# arranjar e arrumar



## schluckauf

oi, 
*Qual é a diferença entre arranjar e arrumar (se  tiver).. ? *

Por exemplo, arrumar um trabalho, arranjar um  problema ? Parecem sinonimos..

obrigado!!


----------



## olivinha

Oi Schlu,
No contexto que oferece, são sinônimos (manage to get/find), mas em outros contextos podem ter significados distintos.
Consulte o nosso dicionário para mais informação:
arranjar e arrumar.


----------



## almufadado

schluckauf said:


> oi,
> *Qual é a diferença entre arranjar e arrumar (se  tiver).. ? *
> 
> Por exemplo, arrumar um trabalho, arranjar um  problema ? Parecem sinonimos..
> 
> obrigado!!



*arrumar /arranjar trabalho ->  Encontrar/conseguir trabalho*

"Eu 'tou querendo arrumar um trabalho no Brasil" = "Eu estou querendo arranjar um trabalho em Portugal"
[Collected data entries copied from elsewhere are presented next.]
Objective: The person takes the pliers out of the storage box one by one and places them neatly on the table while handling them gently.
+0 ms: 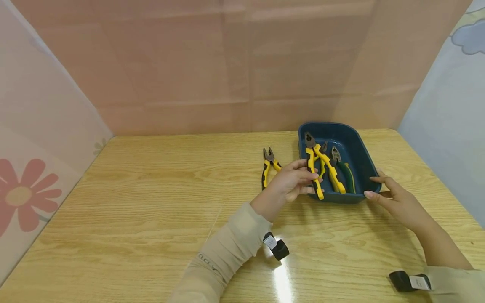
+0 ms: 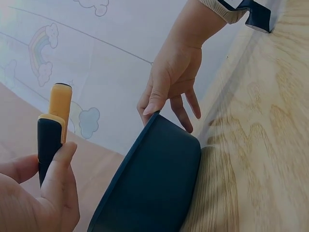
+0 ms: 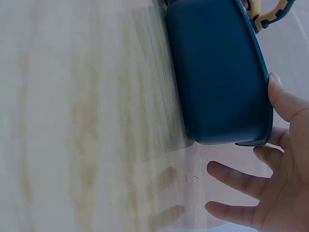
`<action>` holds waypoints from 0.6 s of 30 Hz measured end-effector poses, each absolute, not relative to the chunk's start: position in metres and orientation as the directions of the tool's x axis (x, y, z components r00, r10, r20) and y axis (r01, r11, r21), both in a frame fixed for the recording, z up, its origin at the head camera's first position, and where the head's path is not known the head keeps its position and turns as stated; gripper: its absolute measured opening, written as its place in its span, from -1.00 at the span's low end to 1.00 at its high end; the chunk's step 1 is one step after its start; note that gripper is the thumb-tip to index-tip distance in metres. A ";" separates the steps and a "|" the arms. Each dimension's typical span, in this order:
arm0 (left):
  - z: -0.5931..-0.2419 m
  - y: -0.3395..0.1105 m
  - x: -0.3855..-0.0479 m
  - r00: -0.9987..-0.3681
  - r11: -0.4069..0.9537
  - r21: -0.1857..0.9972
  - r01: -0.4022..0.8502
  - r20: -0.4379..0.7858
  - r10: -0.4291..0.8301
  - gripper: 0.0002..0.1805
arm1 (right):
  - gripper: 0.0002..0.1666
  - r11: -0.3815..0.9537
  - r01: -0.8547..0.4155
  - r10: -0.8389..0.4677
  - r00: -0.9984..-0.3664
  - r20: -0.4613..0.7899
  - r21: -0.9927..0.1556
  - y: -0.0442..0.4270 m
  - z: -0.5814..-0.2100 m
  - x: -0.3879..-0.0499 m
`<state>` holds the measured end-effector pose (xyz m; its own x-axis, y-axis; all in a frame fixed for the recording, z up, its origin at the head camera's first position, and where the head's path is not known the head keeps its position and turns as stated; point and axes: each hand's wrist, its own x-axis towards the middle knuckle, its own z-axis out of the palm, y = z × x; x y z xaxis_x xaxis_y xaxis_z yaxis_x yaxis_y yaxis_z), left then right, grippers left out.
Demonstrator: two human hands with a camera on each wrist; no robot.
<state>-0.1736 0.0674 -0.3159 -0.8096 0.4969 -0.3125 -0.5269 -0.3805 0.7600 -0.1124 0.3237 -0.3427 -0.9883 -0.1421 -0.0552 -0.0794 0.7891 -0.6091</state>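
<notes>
My left hand (image 1: 289, 183) grips one handle of a pair of yellow-and-black combination pliers (image 1: 329, 165), raised over the left part of a dark blue plastic bin (image 1: 363, 151). The pliers' handles are spread and their dark head points away from me. In the left wrist view, the thumb and fingers pinch a handle (image 2: 50, 140). My right hand (image 1: 398, 204) holds the bin's near right corner, thumb and forefinger at the rim; its other fingers (image 3: 236, 179) are spread below. Inside the bin lie green-handled pliers (image 1: 346, 174) and another yellow-handled pair, partly hidden behind the held one.
Another pair of yellow-and-black pliers (image 1: 269, 156) lies on the wooden table (image 1: 151, 202), left of the bin, its handles partly covered by my left hand. A pinkish backdrop (image 1: 189, 75) stands behind the table, with patterned panels at both sides.
</notes>
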 end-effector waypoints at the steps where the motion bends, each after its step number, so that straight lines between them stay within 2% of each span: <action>1: -0.316 0.066 -0.174 -0.809 -0.378 0.760 -0.528 -0.315 0.497 -0.32 | -0.21 0.788 -0.076 -0.140 -0.988 -0.057 -0.611 0.324 -0.343 -0.112; 4: -0.317 0.062 -0.174 -0.807 -0.371 0.763 -0.529 -0.317 0.497 -0.32 | -0.16 0.788 -0.067 -0.133 -0.989 -0.063 -0.612 0.323 -0.344 -0.112; 12: -0.316 0.050 -0.175 -0.823 -0.380 0.774 -0.507 -0.305 0.479 -0.33 | -0.29 0.790 -0.065 -0.139 -0.987 -0.075 -0.610 0.321 -0.340 -0.115; 18: -0.316 0.044 -0.173 -0.825 -0.379 0.774 -0.506 -0.306 0.476 -0.38 | -0.28 0.785 -0.053 -0.137 -0.987 -0.089 -0.618 0.321 -0.340 -0.115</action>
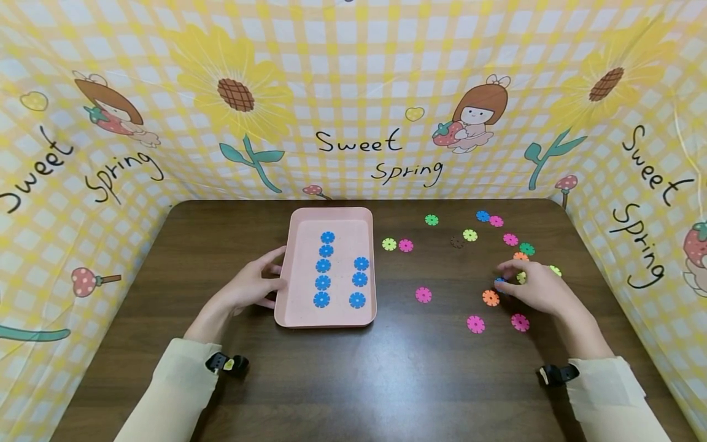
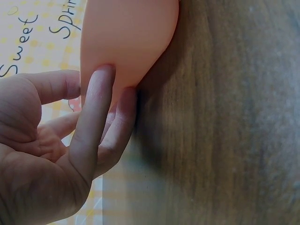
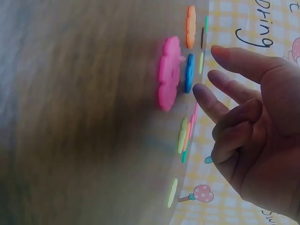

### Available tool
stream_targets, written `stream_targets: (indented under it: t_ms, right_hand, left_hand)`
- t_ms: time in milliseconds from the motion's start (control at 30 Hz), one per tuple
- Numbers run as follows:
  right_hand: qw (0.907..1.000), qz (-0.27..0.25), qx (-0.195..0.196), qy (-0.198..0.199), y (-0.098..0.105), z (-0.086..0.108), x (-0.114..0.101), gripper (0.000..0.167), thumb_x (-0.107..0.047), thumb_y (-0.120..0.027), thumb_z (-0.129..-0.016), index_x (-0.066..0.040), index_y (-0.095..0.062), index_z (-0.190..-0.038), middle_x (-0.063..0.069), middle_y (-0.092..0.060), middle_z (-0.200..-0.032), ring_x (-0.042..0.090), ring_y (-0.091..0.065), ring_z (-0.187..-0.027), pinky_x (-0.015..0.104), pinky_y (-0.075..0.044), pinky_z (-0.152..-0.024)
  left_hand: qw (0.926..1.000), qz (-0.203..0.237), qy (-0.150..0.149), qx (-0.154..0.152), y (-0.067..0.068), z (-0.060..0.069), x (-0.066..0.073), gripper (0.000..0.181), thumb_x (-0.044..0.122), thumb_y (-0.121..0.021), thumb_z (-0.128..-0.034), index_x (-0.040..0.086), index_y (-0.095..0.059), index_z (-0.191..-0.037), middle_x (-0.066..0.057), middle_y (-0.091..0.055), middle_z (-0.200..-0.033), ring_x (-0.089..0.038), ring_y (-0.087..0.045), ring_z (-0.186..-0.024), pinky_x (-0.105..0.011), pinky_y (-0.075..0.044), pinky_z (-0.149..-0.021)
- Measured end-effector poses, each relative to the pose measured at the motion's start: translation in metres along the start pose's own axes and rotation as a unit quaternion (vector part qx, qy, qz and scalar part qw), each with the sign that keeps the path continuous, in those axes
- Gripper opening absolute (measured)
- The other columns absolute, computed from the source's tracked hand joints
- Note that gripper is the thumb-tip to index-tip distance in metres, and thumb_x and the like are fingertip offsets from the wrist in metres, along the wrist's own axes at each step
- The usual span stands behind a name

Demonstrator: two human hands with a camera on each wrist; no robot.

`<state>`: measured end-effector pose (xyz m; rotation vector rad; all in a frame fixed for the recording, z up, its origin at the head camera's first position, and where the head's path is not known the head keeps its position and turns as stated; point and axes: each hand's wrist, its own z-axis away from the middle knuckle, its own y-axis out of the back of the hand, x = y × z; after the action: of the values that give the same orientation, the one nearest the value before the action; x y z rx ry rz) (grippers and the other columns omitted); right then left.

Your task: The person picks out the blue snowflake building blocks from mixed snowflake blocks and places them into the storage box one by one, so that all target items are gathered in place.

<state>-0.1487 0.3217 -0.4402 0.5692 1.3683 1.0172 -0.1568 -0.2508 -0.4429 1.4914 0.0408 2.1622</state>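
Observation:
My left hand rests its fingertips against the outer left wall of a pink tray. In the left wrist view, fingers touch the outside of that wall. Several blue snowflake discs form a column in the tray, with three more blue discs in a shorter column at its right. Over the scattered discs, my right hand reaches down at a blue snowflake disc lying on the table. In the right wrist view the thumb and forefinger stand apart beside this disc; other fingers are bent.
Pink, orange, yellow-green and green snowflake discs lie about the table's right side. Another blue disc sits at the back, beside a pink one. A brown disc blends into the wood. Patterned cloth walls the table.

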Motion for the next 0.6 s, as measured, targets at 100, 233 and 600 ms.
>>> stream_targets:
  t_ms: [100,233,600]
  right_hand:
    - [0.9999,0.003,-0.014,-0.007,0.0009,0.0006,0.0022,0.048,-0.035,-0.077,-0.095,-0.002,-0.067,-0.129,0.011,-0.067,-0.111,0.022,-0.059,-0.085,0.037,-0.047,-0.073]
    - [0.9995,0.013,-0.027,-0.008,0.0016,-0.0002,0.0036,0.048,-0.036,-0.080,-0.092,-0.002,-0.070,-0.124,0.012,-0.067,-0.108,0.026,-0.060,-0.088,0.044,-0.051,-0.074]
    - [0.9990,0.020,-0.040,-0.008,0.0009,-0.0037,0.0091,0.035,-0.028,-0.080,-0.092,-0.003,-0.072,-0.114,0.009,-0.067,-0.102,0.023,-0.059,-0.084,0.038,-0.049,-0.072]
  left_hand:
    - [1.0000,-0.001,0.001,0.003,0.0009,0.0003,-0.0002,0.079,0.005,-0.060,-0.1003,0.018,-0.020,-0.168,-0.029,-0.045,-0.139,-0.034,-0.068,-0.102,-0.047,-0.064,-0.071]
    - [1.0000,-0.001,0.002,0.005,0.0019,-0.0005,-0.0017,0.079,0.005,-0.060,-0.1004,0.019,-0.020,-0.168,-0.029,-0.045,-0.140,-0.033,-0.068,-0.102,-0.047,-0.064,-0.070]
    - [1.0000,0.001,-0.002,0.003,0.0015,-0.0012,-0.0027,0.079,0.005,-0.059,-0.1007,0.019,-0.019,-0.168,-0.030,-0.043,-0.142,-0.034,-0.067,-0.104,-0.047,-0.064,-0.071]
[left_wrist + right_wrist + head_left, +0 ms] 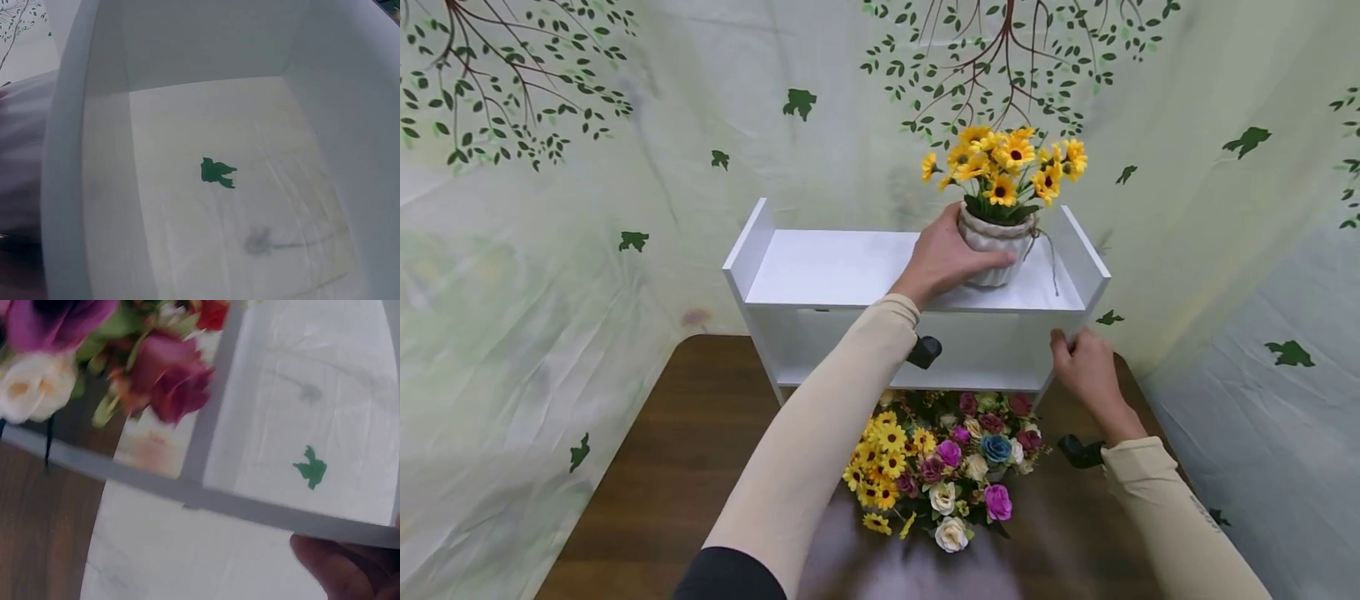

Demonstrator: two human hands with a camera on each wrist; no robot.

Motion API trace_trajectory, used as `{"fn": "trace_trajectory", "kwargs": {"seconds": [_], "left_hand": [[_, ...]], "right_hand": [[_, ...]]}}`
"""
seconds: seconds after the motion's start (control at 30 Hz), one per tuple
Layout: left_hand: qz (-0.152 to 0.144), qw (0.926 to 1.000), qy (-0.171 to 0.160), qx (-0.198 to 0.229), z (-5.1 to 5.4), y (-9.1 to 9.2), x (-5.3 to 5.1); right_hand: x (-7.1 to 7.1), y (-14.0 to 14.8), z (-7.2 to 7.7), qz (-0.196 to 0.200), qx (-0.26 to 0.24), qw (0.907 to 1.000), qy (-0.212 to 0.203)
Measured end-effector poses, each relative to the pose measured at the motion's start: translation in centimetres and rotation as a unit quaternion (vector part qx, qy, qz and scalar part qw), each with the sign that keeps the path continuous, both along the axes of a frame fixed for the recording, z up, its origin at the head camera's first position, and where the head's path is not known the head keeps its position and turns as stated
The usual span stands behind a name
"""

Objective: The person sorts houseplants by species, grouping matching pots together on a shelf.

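My left hand grips a whitish ribbed flowerpot by its near side, thumb across the front. Yellow artificial sunflowers fill the pot, and a twine bow hangs at its right. The pot is at the right part of the top board of a white shelf; whether its base touches the board I cannot tell. Lower down, my right hand holds the front edge of the shelf's right side panel, its thumb against one face. The left wrist view shows the shelf's open compartment but not the left hand.
Below the lower board, yellow flowers and mixed roses crowd the brown table. A pale cloth backdrop with printed leaves hangs behind. Black wrist cameras sit at both wrists.
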State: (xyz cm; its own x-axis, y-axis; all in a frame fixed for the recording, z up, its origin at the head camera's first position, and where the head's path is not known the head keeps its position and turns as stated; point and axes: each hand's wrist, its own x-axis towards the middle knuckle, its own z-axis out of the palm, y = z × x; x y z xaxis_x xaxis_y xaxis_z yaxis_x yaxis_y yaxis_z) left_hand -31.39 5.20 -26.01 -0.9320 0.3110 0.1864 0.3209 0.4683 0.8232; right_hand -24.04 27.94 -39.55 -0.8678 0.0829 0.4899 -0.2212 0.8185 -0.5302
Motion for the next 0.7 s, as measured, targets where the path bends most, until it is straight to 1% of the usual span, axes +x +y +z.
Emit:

*Arrumar a desordem -> pôr em ordem o caos*

"- Mãe, eu prometo que arrumo o meu quarto hoje ... 
-> "- Sim, meu filho Brasileiro , você sempre promete que vai arrumar aquela bagunça !"  
-> "- Sim, meu filho Português,  tu dizes sempre que vais arrumar aquela confusão !"


*Arranjar -> consertar*

"Temos de arranjar/consertar a máquina que avariou ontem. 


*Arrumar / arranjar -> estar a vestir-se para sair*

-"Um momento que eu estou me arrumando para ir ver o canaval do Rio!" 
-"Um momento que eu estou a arranjar-me para ir ver as marchas de Lisboa!"


----------



## reka39

Hello!
Is it the same thing if I say "Tenho de limpar o pó, aspirar e arrumar/arranjar a casa"? For example, if I'm hosting a friend, I'll "arrumar" o "arranhar" o quarto (to equip it with clean linen, ...) ? Thanks!!


----------



## Istriano

reka39 said:


> Hello!
> Is it the same thing if I say "Tenho de limpar o pó, aspirar e arrumar/arranjar a casa"? For example, if I'm hosting a friend, I'll "arrumar" o "arranhar" o quarto (to equip it with clean linen, ...) ? Thanks!!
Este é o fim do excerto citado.